BEGIN
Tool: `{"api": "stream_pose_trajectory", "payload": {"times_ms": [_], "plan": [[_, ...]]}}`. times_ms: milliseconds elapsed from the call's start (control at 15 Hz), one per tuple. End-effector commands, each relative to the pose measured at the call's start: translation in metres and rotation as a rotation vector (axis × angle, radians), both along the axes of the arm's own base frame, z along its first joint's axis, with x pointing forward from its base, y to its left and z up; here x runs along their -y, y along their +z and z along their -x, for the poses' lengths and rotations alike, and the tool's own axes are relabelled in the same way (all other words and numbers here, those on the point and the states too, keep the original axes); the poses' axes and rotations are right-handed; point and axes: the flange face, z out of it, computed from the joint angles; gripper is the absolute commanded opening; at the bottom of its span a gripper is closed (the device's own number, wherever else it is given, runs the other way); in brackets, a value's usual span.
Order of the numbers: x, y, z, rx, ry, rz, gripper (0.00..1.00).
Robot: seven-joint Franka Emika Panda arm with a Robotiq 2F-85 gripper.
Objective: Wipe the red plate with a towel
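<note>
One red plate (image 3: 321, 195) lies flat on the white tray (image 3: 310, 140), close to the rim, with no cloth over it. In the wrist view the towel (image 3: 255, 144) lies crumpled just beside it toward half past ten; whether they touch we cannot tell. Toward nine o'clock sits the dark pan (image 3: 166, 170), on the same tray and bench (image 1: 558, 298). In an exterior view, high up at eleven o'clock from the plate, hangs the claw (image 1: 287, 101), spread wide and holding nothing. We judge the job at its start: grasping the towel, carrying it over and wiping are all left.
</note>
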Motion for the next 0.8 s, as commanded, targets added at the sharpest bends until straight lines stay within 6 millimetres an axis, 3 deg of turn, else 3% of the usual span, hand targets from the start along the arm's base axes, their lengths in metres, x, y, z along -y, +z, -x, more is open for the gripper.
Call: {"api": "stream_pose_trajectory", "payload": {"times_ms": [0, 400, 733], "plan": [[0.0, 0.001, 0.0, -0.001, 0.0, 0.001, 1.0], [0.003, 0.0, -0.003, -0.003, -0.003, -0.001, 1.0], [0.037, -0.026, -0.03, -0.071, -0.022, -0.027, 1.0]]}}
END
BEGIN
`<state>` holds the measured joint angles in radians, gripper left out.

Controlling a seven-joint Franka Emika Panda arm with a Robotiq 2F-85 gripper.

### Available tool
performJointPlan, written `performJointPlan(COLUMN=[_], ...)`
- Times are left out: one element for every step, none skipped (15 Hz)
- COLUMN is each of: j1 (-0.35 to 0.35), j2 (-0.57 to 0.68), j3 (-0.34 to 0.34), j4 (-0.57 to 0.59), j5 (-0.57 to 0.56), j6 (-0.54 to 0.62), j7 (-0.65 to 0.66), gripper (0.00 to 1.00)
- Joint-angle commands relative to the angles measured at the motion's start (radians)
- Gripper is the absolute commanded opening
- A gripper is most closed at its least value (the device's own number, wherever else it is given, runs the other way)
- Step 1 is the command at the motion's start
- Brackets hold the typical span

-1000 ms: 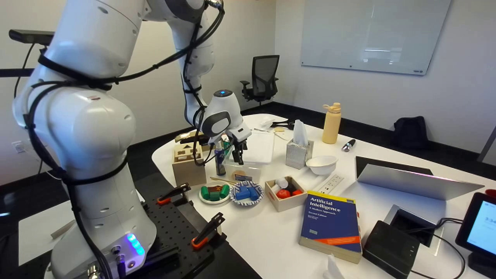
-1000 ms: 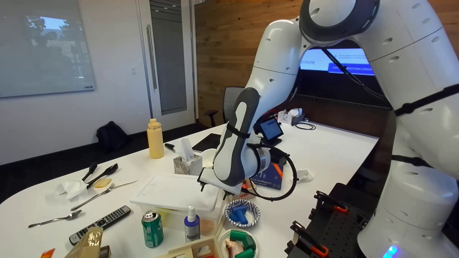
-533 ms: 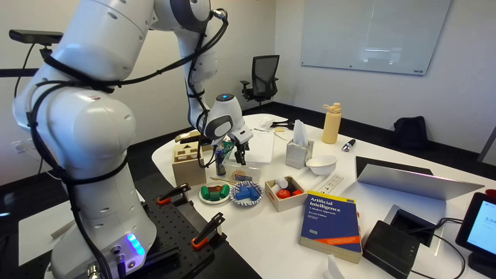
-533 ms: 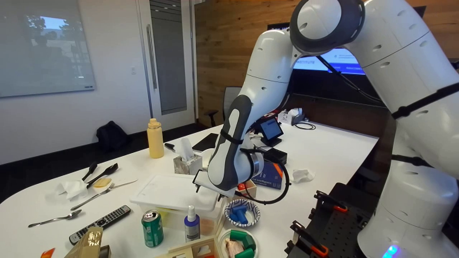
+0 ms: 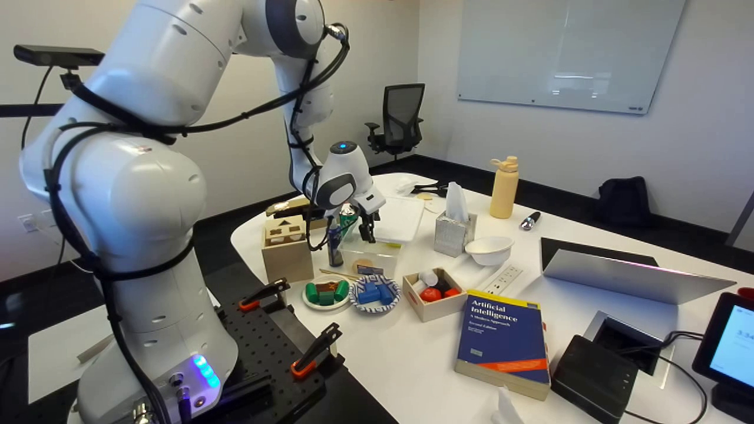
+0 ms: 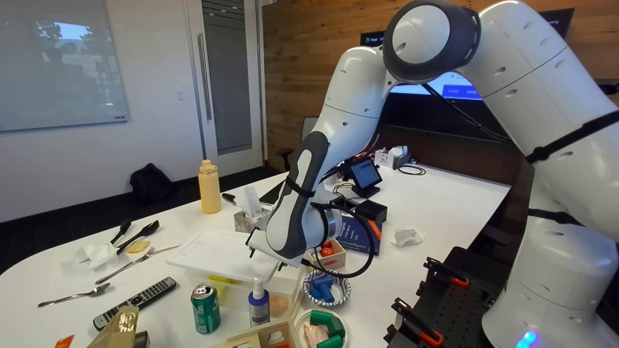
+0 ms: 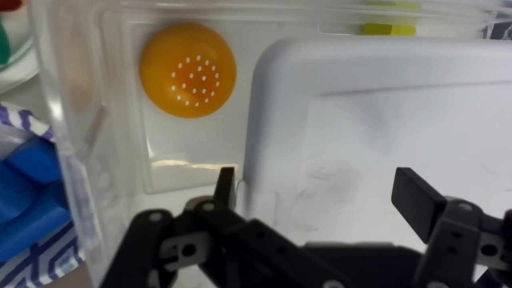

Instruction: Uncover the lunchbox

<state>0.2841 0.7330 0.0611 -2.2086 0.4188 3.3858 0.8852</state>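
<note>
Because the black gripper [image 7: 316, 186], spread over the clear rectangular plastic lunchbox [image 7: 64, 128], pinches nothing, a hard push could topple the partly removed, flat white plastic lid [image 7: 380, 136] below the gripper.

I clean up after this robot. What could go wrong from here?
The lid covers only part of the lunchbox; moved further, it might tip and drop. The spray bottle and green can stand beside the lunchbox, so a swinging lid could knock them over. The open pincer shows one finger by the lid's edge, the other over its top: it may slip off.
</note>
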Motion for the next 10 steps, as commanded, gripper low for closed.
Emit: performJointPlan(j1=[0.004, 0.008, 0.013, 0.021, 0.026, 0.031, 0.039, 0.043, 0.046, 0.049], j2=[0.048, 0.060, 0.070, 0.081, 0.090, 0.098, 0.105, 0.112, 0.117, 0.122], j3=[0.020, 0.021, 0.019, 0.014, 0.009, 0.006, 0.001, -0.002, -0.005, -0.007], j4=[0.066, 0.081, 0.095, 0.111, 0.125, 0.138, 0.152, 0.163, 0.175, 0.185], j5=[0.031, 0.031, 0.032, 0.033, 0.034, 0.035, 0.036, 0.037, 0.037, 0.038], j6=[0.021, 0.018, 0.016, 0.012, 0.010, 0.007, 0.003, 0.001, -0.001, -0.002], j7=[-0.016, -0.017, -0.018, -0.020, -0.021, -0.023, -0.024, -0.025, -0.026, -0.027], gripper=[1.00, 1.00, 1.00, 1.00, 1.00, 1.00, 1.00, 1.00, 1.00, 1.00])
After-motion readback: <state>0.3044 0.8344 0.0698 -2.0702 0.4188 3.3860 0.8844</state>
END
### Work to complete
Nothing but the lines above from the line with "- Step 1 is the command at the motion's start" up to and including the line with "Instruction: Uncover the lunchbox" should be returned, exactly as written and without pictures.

### Your solution
- Step 1 is the command at the motion's start
- Brackets hold the typical span

-1000 ms: 
-1000 ms: 
-533 ms: 
-533 ms: 
+0 ms: 
+0 ms: 
+0 ms: 

Instruction: Uncover the lunchbox

No further output is needed for this exercise.